▸ WHAT IS BEING ASKED
Look through the listing below and write out exactly the lines from the line with "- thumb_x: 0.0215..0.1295" to the line with "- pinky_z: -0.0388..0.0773", both included, and no others.

▸ DATA

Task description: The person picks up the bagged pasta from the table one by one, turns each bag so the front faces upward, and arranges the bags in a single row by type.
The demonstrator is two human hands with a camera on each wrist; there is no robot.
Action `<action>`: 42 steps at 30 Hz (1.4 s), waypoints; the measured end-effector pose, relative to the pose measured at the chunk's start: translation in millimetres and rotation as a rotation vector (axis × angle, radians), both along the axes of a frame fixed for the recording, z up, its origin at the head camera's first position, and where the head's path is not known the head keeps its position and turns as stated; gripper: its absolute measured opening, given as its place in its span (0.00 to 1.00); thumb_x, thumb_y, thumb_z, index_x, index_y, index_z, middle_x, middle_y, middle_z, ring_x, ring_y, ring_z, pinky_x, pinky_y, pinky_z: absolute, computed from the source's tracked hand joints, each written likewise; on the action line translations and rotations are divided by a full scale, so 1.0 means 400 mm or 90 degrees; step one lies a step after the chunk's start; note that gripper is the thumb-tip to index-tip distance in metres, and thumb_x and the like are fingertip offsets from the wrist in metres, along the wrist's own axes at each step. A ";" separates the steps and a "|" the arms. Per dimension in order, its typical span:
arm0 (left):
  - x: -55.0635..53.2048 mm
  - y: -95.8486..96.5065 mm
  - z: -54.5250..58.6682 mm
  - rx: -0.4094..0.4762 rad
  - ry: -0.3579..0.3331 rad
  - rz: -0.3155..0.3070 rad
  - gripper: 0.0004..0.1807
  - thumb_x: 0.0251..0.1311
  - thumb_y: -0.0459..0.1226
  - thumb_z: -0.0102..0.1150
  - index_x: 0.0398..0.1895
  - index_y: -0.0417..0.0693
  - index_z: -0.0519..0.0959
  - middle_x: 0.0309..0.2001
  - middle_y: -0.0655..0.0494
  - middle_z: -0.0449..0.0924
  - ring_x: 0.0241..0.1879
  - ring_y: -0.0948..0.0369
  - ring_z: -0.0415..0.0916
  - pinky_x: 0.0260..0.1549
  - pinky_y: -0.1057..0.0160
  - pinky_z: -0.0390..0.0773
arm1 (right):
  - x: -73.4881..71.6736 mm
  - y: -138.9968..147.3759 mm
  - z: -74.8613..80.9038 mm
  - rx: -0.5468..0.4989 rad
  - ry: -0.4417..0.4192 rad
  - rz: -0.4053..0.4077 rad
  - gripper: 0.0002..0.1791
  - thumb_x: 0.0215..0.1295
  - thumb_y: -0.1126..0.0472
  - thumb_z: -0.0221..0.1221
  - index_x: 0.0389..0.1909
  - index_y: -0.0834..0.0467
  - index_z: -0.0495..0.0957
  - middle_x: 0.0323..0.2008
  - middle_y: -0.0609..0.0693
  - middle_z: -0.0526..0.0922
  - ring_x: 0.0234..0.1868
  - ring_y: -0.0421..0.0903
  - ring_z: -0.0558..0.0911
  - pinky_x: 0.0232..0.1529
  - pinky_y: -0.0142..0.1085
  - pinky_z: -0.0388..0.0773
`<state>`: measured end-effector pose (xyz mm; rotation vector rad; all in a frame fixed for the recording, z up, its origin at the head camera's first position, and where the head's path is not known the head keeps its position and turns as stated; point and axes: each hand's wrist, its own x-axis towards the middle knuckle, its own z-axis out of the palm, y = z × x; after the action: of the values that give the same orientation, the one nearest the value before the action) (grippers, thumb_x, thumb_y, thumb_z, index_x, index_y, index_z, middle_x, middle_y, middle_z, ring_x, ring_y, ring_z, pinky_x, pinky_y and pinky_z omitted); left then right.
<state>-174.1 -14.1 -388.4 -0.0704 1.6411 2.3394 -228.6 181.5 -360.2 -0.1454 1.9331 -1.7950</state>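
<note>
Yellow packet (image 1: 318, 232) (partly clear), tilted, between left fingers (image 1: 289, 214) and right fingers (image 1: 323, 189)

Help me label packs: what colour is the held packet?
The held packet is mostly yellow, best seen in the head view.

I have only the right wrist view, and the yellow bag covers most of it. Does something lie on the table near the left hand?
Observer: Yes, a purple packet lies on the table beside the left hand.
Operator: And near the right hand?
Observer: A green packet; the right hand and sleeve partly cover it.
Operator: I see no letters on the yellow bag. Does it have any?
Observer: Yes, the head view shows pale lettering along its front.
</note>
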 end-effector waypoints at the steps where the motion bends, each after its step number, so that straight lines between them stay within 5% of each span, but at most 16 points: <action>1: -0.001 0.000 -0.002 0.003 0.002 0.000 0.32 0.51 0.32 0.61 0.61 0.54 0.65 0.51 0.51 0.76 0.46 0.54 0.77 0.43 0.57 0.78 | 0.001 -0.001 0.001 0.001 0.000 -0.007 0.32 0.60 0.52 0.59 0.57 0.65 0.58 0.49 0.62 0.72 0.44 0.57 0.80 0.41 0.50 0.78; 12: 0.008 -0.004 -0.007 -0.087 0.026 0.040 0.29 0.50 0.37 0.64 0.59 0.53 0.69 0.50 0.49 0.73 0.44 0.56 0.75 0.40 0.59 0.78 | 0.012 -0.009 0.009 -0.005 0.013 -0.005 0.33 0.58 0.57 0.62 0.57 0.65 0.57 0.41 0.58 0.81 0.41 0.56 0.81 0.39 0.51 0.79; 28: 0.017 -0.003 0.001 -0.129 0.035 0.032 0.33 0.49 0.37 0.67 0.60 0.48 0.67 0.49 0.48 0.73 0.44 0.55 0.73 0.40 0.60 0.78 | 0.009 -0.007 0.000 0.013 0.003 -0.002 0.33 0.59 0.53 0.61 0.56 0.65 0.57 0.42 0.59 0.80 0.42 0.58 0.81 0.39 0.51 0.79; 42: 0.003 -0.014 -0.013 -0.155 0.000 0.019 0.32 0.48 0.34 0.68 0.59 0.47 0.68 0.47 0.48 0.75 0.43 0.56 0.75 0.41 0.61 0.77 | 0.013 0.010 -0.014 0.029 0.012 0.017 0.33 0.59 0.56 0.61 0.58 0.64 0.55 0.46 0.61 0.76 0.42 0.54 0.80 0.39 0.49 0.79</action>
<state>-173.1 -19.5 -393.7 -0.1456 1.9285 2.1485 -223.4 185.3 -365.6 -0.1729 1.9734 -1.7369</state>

▸ ANSWER SPACE
  - thumb_x: 0.0215..0.1295
  - thumb_y: -0.1126..0.0472
  - thumb_z: -0.0221..0.1221
  - index_x: 0.0389..0.1909
  - index_y: -0.0834..0.0467
  - index_z: -0.0495..0.0957
  - middle_x: 0.0323..0.2008
  - middle_y: -0.0609..0.0693
  - middle_z: -0.0526..0.0922
  - ring_x: 0.0234..0.1868
  - ring_y: -0.0421..0.0903
  - ring_z: -0.0558..0.0911
  - pinky_x: 0.0232..0.1529
  - pinky_y: -0.0142..0.1085
  - pinky_z: -0.0388..0.0773

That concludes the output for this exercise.